━━━ INPUT FOR THIS TASK

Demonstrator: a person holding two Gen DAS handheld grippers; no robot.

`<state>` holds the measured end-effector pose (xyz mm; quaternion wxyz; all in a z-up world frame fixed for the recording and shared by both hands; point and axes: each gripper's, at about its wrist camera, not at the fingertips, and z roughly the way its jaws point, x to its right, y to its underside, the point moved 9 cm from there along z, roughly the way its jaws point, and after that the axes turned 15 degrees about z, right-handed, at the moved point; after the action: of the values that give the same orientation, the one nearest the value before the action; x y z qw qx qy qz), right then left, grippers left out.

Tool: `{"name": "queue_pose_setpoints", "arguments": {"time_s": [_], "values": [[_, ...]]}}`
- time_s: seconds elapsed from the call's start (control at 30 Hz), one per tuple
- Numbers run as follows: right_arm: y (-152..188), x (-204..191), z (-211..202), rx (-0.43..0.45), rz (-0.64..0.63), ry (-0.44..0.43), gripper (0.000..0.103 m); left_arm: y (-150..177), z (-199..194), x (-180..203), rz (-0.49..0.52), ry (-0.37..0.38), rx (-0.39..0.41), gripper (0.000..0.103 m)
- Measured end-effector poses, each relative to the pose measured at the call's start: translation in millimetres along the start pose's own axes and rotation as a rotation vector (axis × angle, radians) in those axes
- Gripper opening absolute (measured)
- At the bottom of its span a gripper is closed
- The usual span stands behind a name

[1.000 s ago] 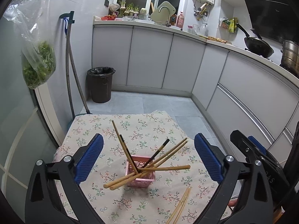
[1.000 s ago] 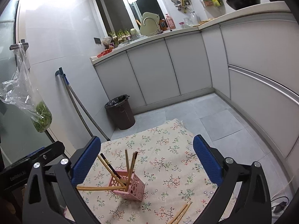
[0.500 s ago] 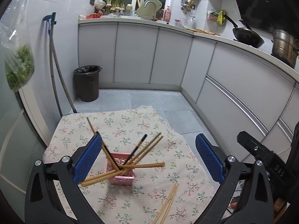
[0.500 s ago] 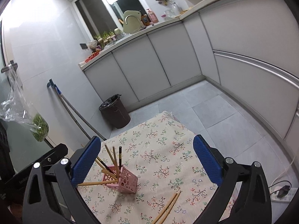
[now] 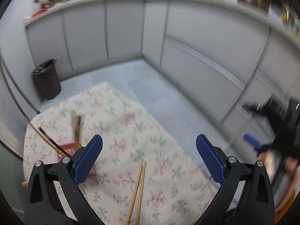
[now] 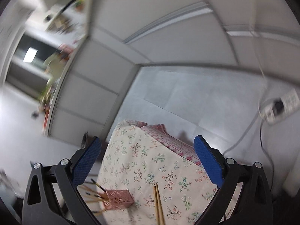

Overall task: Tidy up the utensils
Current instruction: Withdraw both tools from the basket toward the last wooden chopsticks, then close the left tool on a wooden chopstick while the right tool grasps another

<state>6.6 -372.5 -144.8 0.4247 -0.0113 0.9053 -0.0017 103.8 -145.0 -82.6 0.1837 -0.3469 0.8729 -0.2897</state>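
Observation:
A pair of loose wooden chopsticks (image 5: 137, 193) lies on the floral tablecloth (image 5: 131, 135), between the fingers of my open left gripper (image 5: 149, 158) and a little nearer the camera. The pink perforated holder (image 5: 64, 148) with several chopsticks stands at the left, partly hidden behind the left finger. In the right wrist view the same loose pair (image 6: 159, 204) lies low in the frame, and the pink holder (image 6: 118, 198) stands to its left with chopsticks sticking out leftward. My right gripper (image 6: 148, 161) is open and holds nothing. Both views are blurred by motion.
A black bin (image 5: 46, 79) stands on the tiled floor by the grey cabinets (image 5: 187, 52). The other gripper's blue pad (image 5: 252, 143) and a hand show at the right edge. A white power strip (image 6: 279, 106) with cable lies on the floor. The table's far corner (image 6: 131, 125) drops off.
Both grippers have swung to the right and tipped downward, the right one also rolling sideways. The pink holder has slid to the left of both views and the loose chopsticks now lie centred.

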Motion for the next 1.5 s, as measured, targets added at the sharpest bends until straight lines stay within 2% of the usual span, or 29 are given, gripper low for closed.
{"name": "queue_pose_setpoints", "arguments": {"time_s": [0.1,0.17,0.27,0.33,0.43,0.5,0.7,0.83,1.07,1.17,1.27,1.5], "values": [[-8,15,6,-0.009,0.073,0.025,0.096,19,37,21,0.050,0.040,-0.126,0.095],[-5,19,12,-0.049,0.083,0.033,0.096,39,69,30,0.067,0.073,-0.242,0.093],[11,19,26,-0.131,0.063,0.041,0.096,69,106,32,0.076,0.087,-0.377,0.079],[23,18,35,-0.183,0.042,0.054,0.096,86,124,29,0.082,0.097,-0.445,0.061],[35,17,44,-0.227,0.010,0.069,0.096,106,141,20,0.081,0.082,-0.510,0.048],[44,16,50,-0.259,-0.025,0.082,0.096,114,148,10,0.063,0.075,-0.535,0.044],[72,15,67,-0.331,-0.104,0.106,0.096,124,155,-7,0.022,0.066,-0.570,0.027],[84,16,74,-0.348,-0.163,0.136,0.096,129,159,-14,0.013,0.068,-0.578,0.023],[87,26,84,-0.358,-0.175,0.191,0.096,141,168,-16,0.006,0.080,-0.601,0.018],[85,31,89,-0.345,-0.176,0.221,0.096,143,169,-18,0.005,0.078,-0.592,0.016],[90,37,98,-0.353,-0.207,0.270,0.096,145,166,-20,0.006,0.075,-0.566,0.007],[136,48,142,-0.443,-0.330,0.370,0.096,164,129,-27,0.015,0.044,-0.520,0.007]]}}
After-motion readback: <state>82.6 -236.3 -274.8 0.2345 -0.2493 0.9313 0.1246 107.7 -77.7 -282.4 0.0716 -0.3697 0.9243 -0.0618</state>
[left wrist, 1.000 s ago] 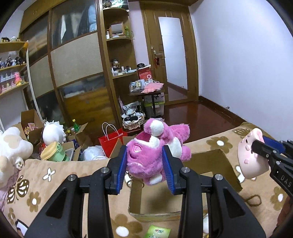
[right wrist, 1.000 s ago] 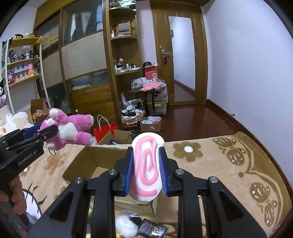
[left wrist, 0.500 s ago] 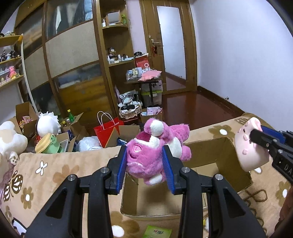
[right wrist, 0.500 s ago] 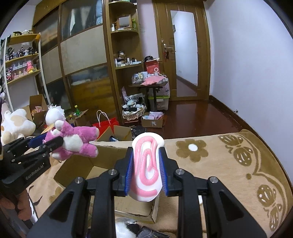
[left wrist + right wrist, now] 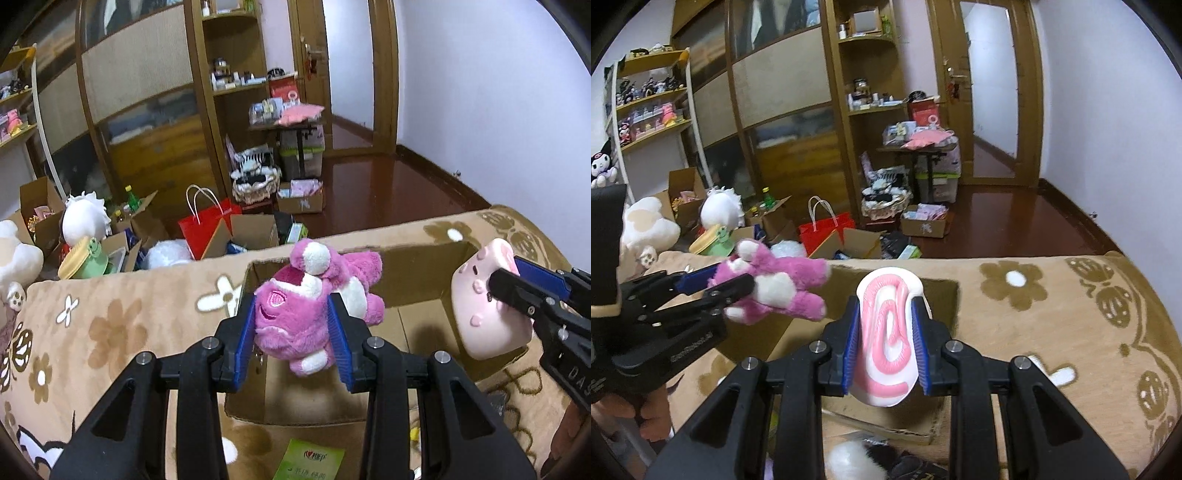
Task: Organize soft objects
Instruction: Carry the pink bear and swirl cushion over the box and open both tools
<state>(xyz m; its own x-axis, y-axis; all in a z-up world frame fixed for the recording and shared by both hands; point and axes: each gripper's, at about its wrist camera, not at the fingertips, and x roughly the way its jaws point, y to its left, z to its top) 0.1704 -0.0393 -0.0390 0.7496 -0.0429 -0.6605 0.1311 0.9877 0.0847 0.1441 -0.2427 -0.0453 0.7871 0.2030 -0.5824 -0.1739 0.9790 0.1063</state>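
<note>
Your left tongs [image 5: 292,330] pinch the fuzzy magenta plush bear [image 5: 308,299], your right tongs [image 5: 885,345] the pink-swirled white squishy toy [image 5: 888,334], both above the open cardboard box [image 5: 417,291]; next, likely lower and release inside.

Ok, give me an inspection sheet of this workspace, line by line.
Surface: brown flowered blanket, with an open cardboard box on it.
Job's things: pink plush bear and pink-and-white squishy toy, both held above the box.
Clutter: green packet and a white fluffy item on the blanket in front of the box.
Grippers: left tongs shut on the pink plush bear; right tongs shut on the pink-and-white squishy toy.
Cables: nothing seen.
Surroundings: red paper bag, floor boxes, plush toys, wooden shelving, door.
</note>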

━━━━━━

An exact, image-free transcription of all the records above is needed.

Demonstrator: a person holding two Gen DAS handheld grippers; no robot.

`<state>` holds the measured end-effector pose (xyz mm; quaternion wxyz; all in a z-up world frame fixed for the recording and shared by both hands; point and axes: each gripper's, at about its wrist camera, not at the fingertips, and z roughly the way its jaws point, x to its right, y to its underside, the point moved 9 cm from there along z, roughly the way its jaws point, and after that the axes turned 15 degrees about z, right-handed, at the moved point; after the action: of the values that give the same orientation, the one nearest the value before the action; x y z qw qx qy qz), right then left, grippers left out.

Tool: `{"name": "queue_pose_setpoints", "arguments": {"time_s": [_], "values": [[_, ...]]}}`
- time_s: seconds elapsed from the call's start (control at 30 Hz), one per tuple
- Numbers run as follows: right_arm: y (-152..188), x (-204..191), z (-211..202), rx (-0.43..0.45), rz (-0.64..0.63), ry (-0.44..0.43), gripper (0.000..0.103 m); left_arm: y (-150..177), z (-199..194), x (-180..203), rz (-0.49..0.52), ry (-0.37..0.38), rx (-0.39..0.41), gripper (0.000..0.103 m)
- Measured end-effector poses, each relative to the pose measured at the call's start: translation in millimetres along the start pose's own axes and rotation as a rotation vector (axis × angle, radians) in those axes
- Gripper opening absolute (measured)
- At the bottom of its span a gripper is closed
- The usual span stands behind a name

[1.000 s ago] 
[1.000 s ago] 
[0.500 s ago] 
[0.500 s ago] 
[now] 
[now] 

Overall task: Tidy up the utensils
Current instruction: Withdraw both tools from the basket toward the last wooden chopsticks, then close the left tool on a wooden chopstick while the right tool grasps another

<state>6.6 -372.5 -144.8 0.4247 -0.0113 0.9053 -0.0017 103.8 -145.0 -82.6 0.1837 -0.3469 0.8729 -0.2897</state>
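Observation:
A pair of loose wooden chopsticks (image 5: 137, 193) lies on the floral tablecloth (image 5: 131, 135), between the fingers of my open left gripper (image 5: 149, 158) and a little nearer the camera. The pink perforated holder (image 5: 64, 148) with several chopsticks stands at the left, partly hidden behind the left finger. In the right wrist view the same loose pair (image 6: 159, 204) lies low in the frame, and the pink holder (image 6: 118, 198) stands to its left with chopsticks sticking out leftward. My right gripper (image 6: 148, 161) is open and holds nothing. Both views are blurred by motion.
A black bin (image 5: 46, 79) stands on the tiled floor by the grey cabinets (image 5: 187, 52). The other gripper's blue pad (image 5: 252, 143) and a hand show at the right edge. A white power strip (image 6: 279, 106) with cable lies on the floor. The table's far corner (image 6: 131, 125) drops off.
Both grippers have swung to the right and tipped downward, the right one also rolling sideways. The pink holder has slid to the left of both views and the loose chopsticks now lie centred.
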
Motion for the next 1.5 s, as measured, targets added at the sharpest bends until straight lines stay within 2% of the usual span, or 29 are given, gripper low for closed.
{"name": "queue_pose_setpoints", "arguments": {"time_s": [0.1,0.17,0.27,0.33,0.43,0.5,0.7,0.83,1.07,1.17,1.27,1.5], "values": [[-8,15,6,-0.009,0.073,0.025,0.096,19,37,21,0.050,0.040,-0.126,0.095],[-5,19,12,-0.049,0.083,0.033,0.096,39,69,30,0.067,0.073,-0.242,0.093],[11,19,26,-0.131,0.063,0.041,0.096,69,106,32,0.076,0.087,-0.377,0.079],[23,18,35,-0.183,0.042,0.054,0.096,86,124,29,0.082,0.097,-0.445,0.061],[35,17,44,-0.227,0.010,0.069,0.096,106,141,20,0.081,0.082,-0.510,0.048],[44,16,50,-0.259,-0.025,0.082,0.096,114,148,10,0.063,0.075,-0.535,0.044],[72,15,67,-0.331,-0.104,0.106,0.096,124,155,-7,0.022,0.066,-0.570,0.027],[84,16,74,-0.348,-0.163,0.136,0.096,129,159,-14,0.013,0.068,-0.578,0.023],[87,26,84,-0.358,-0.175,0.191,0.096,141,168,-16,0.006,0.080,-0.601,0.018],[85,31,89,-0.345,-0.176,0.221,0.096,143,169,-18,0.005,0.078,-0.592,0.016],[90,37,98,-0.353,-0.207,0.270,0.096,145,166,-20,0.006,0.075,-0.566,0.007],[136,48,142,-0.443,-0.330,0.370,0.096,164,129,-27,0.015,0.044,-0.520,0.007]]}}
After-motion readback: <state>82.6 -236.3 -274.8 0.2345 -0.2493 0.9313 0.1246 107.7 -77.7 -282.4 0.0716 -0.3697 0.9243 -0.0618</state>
[left wrist, 1.000 s ago] 
[right wrist, 1.000 s ago] 
[left wrist, 0.500 s ago] 
[right wrist, 0.500 s ago] 
[left wrist + right wrist, now] 
Task: Organize soft objects
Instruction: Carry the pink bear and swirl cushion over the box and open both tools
<state>(xyz m; its own x-axis, y-axis; all in a z-up world frame fixed for the recording and shared by both hands; point and axes: each gripper's, at about its wrist camera, not at the fingertips, and x roughly the way its jaws point, y to its left, z to its top) 0.1704 -0.0393 -0.0390 0.7496 -0.0429 -0.6605 0.1311 0.9877 0.0847 0.1441 -0.2427 -0.0453 0.7871 0.2030 -0.5824 -0.1739 0.9790 0.1063</state>
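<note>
Your left tongs [image 5: 292,330] pinch the fuzzy magenta plush bear [image 5: 308,299], your right tongs [image 5: 885,345] the pink-swirled white squishy toy [image 5: 888,334], both above the open cardboard box [image 5: 417,291]; next, likely lower and release inside.

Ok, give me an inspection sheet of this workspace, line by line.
Surface: brown flowered blanket, with an open cardboard box on it.
Job's things: pink plush bear and pink-and-white squishy toy, both held above the box.
Clutter: green packet and a white fluffy item on the blanket in front of the box.
Grippers: left tongs shut on the pink plush bear; right tongs shut on the pink-and-white squishy toy.
Cables: nothing seen.
Surroundings: red paper bag, floor boxes, plush toys, wooden shelving, door.
</note>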

What was requested is fully covered by this answer.